Rescuers Blast Open Passages to Extract Sick Explorer From Cave


Efforts to extract an American explorer who became ill more than 3,400 feet underground in a cave in southern Turkey expanded on Friday, as international rescue teams installed communications equipment and blasted open narrow areas to allow the passage of a stretcher, officials involved in the rescue said.

The caver, Mark Dickey, 40, was part of an expedition exploring the Morca cave in southern Turkey when he suddenly suffered from abdominal bleeding last week. Unable to communicate from underground, one of his colleagues made the arduous, hourslong climb to the surface and sounded the alarm last Saturday.

In the days since, more than 180 people from eight countries, including Turkey, Hungary, Bulgaria, Ukraine and the United States, have joined the rescue effort, many of them camped out near the cave’s opening in a remote part of the Taurus Mountains in Turkey — and up and down the cave itself.

Mr. Dickey’s medical condition and the depth and confines of the cave will make his rescue a highly complicated logistical feat.

“This is one of the most difficult cave rescue operations in the world,” Recep Salci, the head of the rescue department for Turkey’s national disaster relief organization, said in a phone interview on Friday.

Helicopters have airlifted supplies, including food, water, medicine and blood, to the mouth of the cave, where cavers must carry them down on ropes. To facilitate communication, a phone line has been run down the cave, and rescuers from Croatia are installing a wireless texting system called Cave-Link as a backup.

While teams have reached Mr. Dickey and medics have given him blood transfusions and medicine, other cavers have used explosives to widen narrow passages to facilitate his exit. Doctors are expected to greenlight his evacuation on Friday night or Saturday morning, Mr. Salci said.

But the process will be arduous. While a fit, experienced caver could take 15 hours to reach the surface from Mr. Dickey’s location at a camp about 3,400 feet below the surface, the trip on a stretcher could take three or four days, Mr. Salci said. Mr. Dickey will have to be transported by other cavers with safety straps or on a stretcher.

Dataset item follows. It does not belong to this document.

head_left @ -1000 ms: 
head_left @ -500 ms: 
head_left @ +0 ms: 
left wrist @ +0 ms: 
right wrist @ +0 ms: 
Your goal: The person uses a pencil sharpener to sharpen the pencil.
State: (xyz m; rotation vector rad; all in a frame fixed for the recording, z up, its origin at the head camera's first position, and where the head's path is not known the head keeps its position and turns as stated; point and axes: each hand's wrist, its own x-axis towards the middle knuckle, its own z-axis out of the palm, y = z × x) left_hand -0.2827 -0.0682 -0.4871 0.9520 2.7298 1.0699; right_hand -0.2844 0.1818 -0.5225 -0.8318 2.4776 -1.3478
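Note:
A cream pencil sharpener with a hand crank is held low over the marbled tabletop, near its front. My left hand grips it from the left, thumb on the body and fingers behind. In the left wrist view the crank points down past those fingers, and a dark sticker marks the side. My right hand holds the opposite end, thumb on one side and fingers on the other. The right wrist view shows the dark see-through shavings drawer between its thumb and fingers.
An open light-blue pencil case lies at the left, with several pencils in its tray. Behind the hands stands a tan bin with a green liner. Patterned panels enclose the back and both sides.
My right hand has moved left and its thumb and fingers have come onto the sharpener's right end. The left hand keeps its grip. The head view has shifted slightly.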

“He cannot make it alone,” Mr. Salci said, adding that Mr. Dickey had lost three liters of blood. “He went through a lot.”

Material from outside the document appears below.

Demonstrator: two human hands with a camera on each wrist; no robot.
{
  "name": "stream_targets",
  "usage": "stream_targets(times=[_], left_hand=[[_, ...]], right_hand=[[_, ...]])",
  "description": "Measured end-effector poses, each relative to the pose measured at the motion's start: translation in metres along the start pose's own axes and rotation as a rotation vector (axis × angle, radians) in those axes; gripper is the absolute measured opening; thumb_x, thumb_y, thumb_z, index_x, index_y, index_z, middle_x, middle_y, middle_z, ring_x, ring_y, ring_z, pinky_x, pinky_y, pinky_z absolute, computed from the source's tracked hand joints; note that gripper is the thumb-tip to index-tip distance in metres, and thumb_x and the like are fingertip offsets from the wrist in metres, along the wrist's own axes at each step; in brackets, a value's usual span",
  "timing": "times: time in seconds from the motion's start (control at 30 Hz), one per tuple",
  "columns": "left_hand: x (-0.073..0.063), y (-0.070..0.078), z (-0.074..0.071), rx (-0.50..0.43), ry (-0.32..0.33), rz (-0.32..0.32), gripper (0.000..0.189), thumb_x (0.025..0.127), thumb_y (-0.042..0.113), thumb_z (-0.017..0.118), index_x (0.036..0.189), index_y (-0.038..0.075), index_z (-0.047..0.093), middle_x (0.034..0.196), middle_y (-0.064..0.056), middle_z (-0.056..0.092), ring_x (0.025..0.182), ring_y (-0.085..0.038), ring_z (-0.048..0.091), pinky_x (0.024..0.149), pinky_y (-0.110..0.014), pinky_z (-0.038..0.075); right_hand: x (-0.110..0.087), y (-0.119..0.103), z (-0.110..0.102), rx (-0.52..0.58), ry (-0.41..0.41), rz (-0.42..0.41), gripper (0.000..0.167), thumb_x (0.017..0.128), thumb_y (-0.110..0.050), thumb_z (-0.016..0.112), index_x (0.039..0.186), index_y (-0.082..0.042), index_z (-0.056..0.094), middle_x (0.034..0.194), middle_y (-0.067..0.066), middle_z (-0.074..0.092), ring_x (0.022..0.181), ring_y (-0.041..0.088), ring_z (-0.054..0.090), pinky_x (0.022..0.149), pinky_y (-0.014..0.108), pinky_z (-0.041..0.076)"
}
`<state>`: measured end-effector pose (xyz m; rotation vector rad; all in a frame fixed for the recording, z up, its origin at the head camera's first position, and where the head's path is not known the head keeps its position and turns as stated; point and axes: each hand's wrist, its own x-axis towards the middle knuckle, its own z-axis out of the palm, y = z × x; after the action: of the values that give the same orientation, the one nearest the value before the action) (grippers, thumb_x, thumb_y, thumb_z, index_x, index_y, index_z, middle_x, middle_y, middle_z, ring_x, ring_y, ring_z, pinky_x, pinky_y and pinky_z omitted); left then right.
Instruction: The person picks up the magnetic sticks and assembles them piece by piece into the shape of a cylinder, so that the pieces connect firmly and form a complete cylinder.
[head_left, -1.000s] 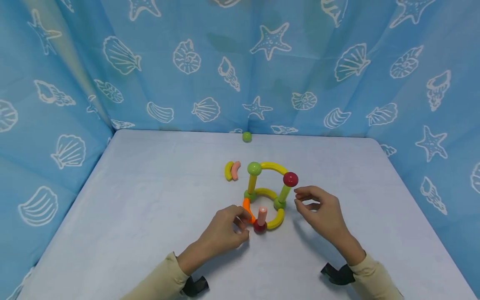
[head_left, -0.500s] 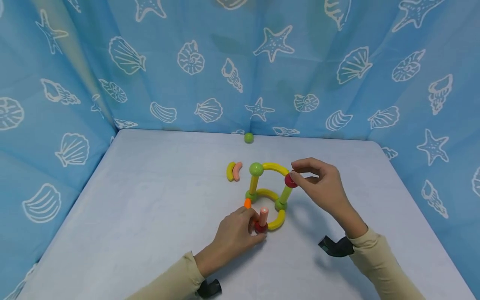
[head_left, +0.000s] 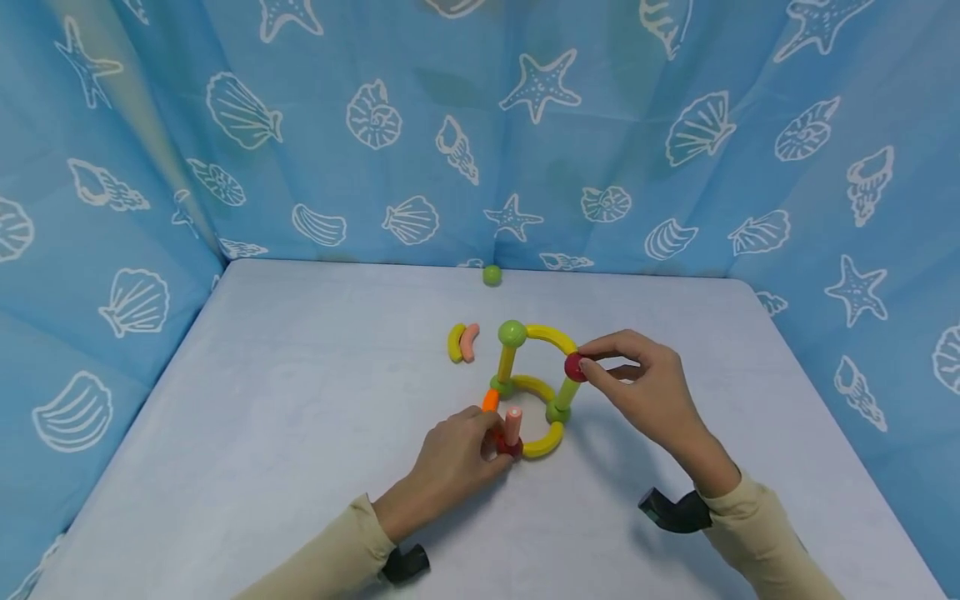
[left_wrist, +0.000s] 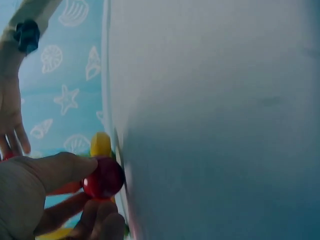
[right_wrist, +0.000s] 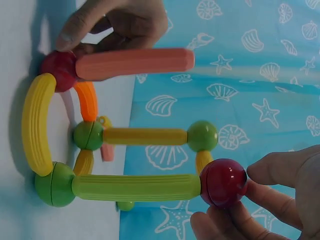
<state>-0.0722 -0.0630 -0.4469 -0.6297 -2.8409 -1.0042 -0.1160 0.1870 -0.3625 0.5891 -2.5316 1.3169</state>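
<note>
A toy frame of balls and rods stands on the white table. My left hand (head_left: 453, 454) pinches the red ball (left_wrist: 105, 177) at its near lower corner, from which a pink rod (right_wrist: 135, 64) rises with a bare top. Thumb and fingers of my right hand (head_left: 641, 375) hold another red ball (right_wrist: 223, 183) on top of the upright green rod (right_wrist: 137, 187). A curved yellow piece (head_left: 551, 336) links this upper ball to a green ball (head_left: 512, 333) on the yellow rod (right_wrist: 145, 136). Curved yellow (right_wrist: 37, 125) and orange (right_wrist: 86, 100) pieces form the base ring, the orange one partly behind my left hand.
Behind the frame to the left lie a loose yellow curved piece (head_left: 456, 342) and a pink one (head_left: 469, 342). Another green ball (head_left: 492, 276) sits at the table's (head_left: 300, 350) back edge, before a blue shell-print curtain (head_left: 315, 167).
My right hand has risen from beside the green rod and taken hold of the upper red ball. My left hand has moved from the orange piece onto the lower red ball, and the frame has shifted slightly.
</note>
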Motion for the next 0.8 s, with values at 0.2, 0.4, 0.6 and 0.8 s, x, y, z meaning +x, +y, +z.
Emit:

His rescue could take longer. In 2014, when a cave explorer in Germany was struck in the head by a rock only a few hundred feet deeper than where Mr. Dickey is, it took 11 days, 10 hours and 40 minutes for rescuers to get him out.

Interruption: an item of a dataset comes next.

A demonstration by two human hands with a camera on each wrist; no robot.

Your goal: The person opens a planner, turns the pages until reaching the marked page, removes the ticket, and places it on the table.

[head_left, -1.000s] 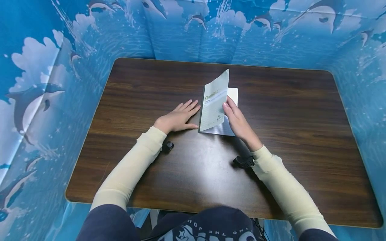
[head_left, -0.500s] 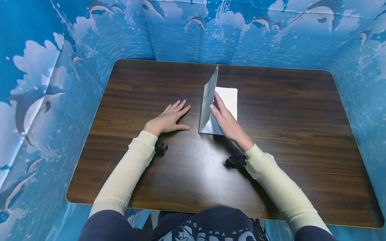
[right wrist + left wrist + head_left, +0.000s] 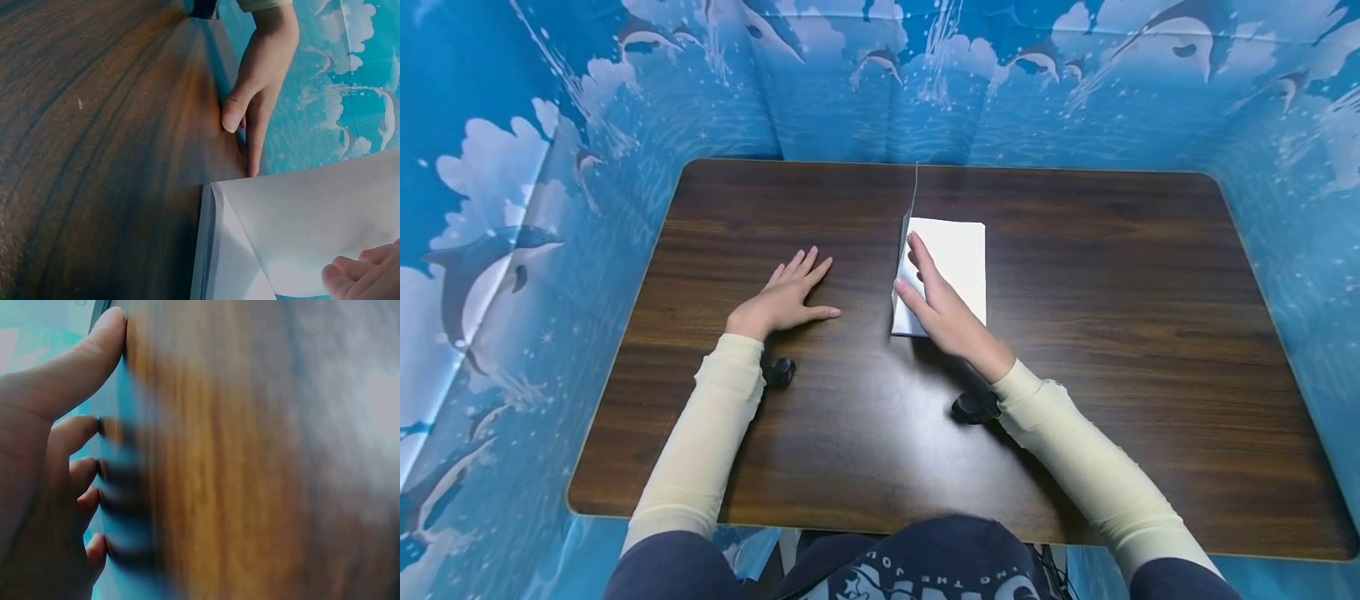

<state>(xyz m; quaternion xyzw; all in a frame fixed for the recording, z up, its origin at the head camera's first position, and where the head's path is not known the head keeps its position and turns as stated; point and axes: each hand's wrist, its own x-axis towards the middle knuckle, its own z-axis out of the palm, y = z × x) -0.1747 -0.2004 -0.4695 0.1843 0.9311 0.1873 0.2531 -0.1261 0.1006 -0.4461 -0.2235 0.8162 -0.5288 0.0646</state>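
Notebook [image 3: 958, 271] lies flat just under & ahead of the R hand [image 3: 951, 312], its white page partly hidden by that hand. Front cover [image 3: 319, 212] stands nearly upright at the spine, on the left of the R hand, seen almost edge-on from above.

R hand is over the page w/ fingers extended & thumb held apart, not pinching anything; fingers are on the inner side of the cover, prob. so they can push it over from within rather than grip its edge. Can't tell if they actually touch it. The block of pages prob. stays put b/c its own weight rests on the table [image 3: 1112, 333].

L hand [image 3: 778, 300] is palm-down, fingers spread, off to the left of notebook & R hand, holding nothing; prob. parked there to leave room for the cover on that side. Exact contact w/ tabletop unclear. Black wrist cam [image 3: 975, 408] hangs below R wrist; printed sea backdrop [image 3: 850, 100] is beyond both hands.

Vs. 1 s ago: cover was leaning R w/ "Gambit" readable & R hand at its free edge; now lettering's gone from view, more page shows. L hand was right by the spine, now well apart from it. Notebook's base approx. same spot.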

Mr. Dickey’s medical situation appears to have stabilized. In a video filmed inside the cave on Wednesday and later released by Turkey’s state-run Anadolu news agency, Mr. Dickey, wearing a red puffy coat and headlamp, said that before medical help arrived, he had felt “very close to the edge.”

He thanked the Turkish government for its help and expressed his hope that the rescue effort would serve as an example of international cooperation.

“As you can see, I’m up, I’m alert, I’m talking, but I’m not healed on the inside yet, so I’m going to need a lot of help to get out of here,” he said.

Mr. Dickey is the head of the medical committee of the European Cave Rescue Association, which said he was highly experienced and had participated in many such expeditions around the world. He also does cave rescue training for groups in the United States.

The Morca cave is Turkey’s third deepest cave, at 4,186 feet.

The outside world was first alerted to Mr. Dickey’s ordeal on Saturday, when one of his colleagues reached the surface and notified international rescue teams.

Over the next several days, communication was a major challenge, said Yaman Ozakin, a spokesman for a rescue team affiliated with the Speleological Federation of Turkey. It took about 25 hours to get messages between the cave and the surface, because cavers had to carry them all the way up and down.

The phone line was set up on Thursday, the federation said on its website, and the wireless backup was being installed.

The cave has been divided into sections, with different rescue crews assigned to install lines to lift the stretcher in each portion, the federation said. The Turks are near the top, followed by the Hungarians, Poles, Italians and Croatians. The Bulgarians are covering the final stretch to where Mr. Dickey is.

Mr. Ozakin said the size and complexity of the operation meant that all of the teams needed to cooperate closely. But a deep sense of camaraderie is motivating the cavers.

“Caving is a very small world,” he said. “The people who do it are the ones who really love it.”